LLM's are a useful too for programmers to automate repetitive tasks but it is nowhere near bearing able to produce usable applications by itself. I am not worried that I'll be replaced by a robot anytime soon.

Those who should be worried about their jobs are people in places like customer support or government services directed at people who doesn't matter to the ruling class. In these cases the powers that be have little holding them from replacing human interactions with significantly worse interactions with a LLM. Nobody important gives a shit if some schmuck can't cancel their cable subscription or gets their employment benefits cut because the computer had a hiccup.

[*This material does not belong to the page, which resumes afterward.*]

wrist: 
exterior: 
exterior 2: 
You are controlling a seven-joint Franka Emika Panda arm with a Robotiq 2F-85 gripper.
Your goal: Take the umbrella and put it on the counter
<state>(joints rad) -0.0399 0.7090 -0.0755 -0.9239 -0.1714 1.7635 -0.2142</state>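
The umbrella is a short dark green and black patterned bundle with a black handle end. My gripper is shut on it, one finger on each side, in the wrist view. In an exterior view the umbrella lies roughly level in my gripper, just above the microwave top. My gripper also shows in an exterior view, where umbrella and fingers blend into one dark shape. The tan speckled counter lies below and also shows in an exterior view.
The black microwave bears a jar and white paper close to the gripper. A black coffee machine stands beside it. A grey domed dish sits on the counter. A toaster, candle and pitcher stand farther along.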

[–] macerated_baby_presidents@hexbear.net 22 points 4 months ago* (last edited 4 months ago)

IMO no, for two reasons:

  • reading code is harder than writing it. If the AI writes you a standard implementation, you still have to read it to make sure it's correct. So that's more work than just doing it yourself
  • AI will produce code that looks right. Since it can't understand anything that's all it does, next most likely token == most correct-looking solution. But when the obvious solution is not the right one, you now have deceptively incorrect code, specifically and solely designed to look correct.

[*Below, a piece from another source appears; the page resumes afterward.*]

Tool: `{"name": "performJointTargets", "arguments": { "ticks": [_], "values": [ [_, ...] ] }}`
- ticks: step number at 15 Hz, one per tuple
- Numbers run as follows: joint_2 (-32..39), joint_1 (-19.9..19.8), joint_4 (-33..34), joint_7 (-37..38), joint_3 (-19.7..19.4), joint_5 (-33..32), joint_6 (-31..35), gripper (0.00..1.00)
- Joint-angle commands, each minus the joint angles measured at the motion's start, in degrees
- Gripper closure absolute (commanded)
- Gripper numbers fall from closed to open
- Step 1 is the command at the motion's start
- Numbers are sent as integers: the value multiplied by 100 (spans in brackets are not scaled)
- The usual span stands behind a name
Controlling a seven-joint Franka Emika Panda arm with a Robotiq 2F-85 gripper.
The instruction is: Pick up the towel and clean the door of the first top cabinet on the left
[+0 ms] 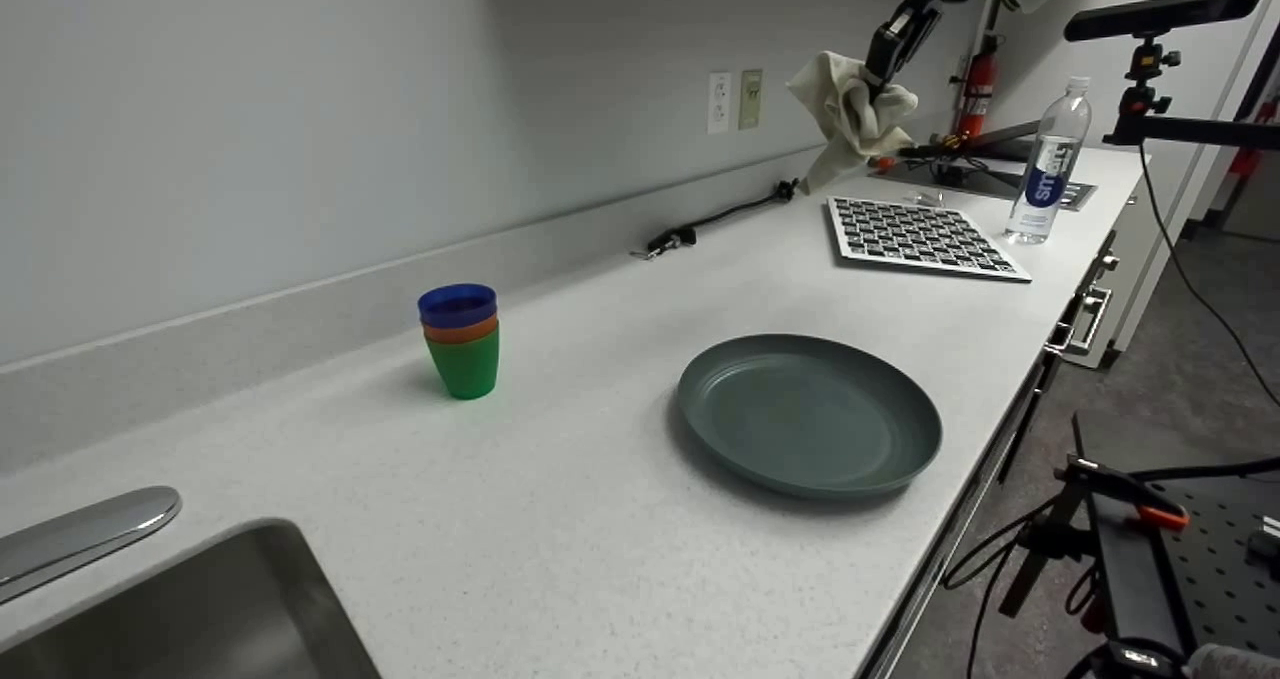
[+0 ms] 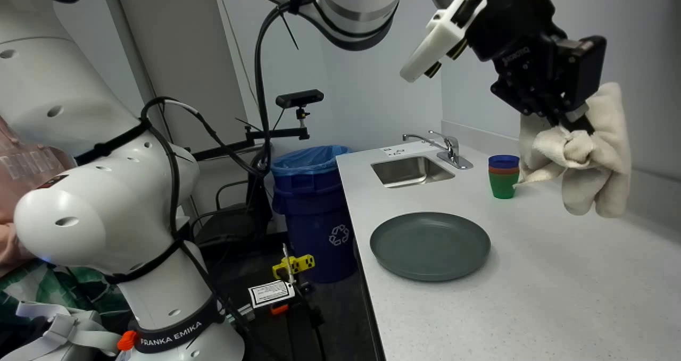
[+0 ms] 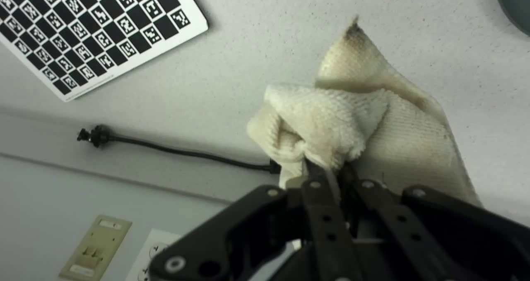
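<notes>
One pale, speckled worktop [image 1: 600,549] runs along the grey wall [image 1: 250,139] in both exterior views. Beside it stands my white arm [image 2: 90,217], stretched above the surface in an exterior view. A blue bin [image 2: 314,217], lined with a bag [image 2: 314,161], stands next to the worktop. Next in size comes the steel sink [image 2: 412,170], let into the worktop, followed by the checkered board [image 1: 915,237] and the dark green plate [image 1: 815,414], which lie apart from each other. My towel [image 2: 609,153] (beige, one corner stained dark in the wrist view) hangs crumpled in the air above the worktop. It is held by my tool [image 3: 331,174], whose jaws are drawn narrow about a bunched fold. Of lesser size: a clear bottle [image 1: 1048,164], upright just beside the board; three nested cups [image 1: 460,342], showing blue, orange and green from the top down; and a white outlet [image 1: 718,102] just beside a cream outlet [image 1: 750,98].
</notes>
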Motion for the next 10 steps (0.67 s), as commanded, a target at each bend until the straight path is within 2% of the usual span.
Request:
{"name": "performJointTargets", "arguments": {
  "ticks": [1,10],
  "values": [
    [156,192,53,-91,-287,334,-148,97],
    [302,378,-461,-203,-437,737,-145,97]
  ]
}}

I've never used Copilot myself but pair programmed with someone who used it, and it seemed like he spent more time messing with the output than it would have taken to write it himself.

[–] Findom_DeLuise@hexbear.net 11 points 4 months ago

More like helping programmers write e-mails to needy project managers who need a status update on that feature ticket every 11 hemiseconds

[–] Cysioland@lemmygrad.ml 7 points 4 months ago

I use JetBrains "local LLM" thingy and it's good at suggesting the very obvious, trivial code that I would write anyway, so it just saves me keystrokes

[–] gaycomputeruser@hexbear.net 5 points 4 months ago

It's clearly become a crutch for some programmers. I remember talking to someone who does ai research and openly admitted that most of the people in their lab couldn't code and that the outputs from chatgpt where sufficient to do their work.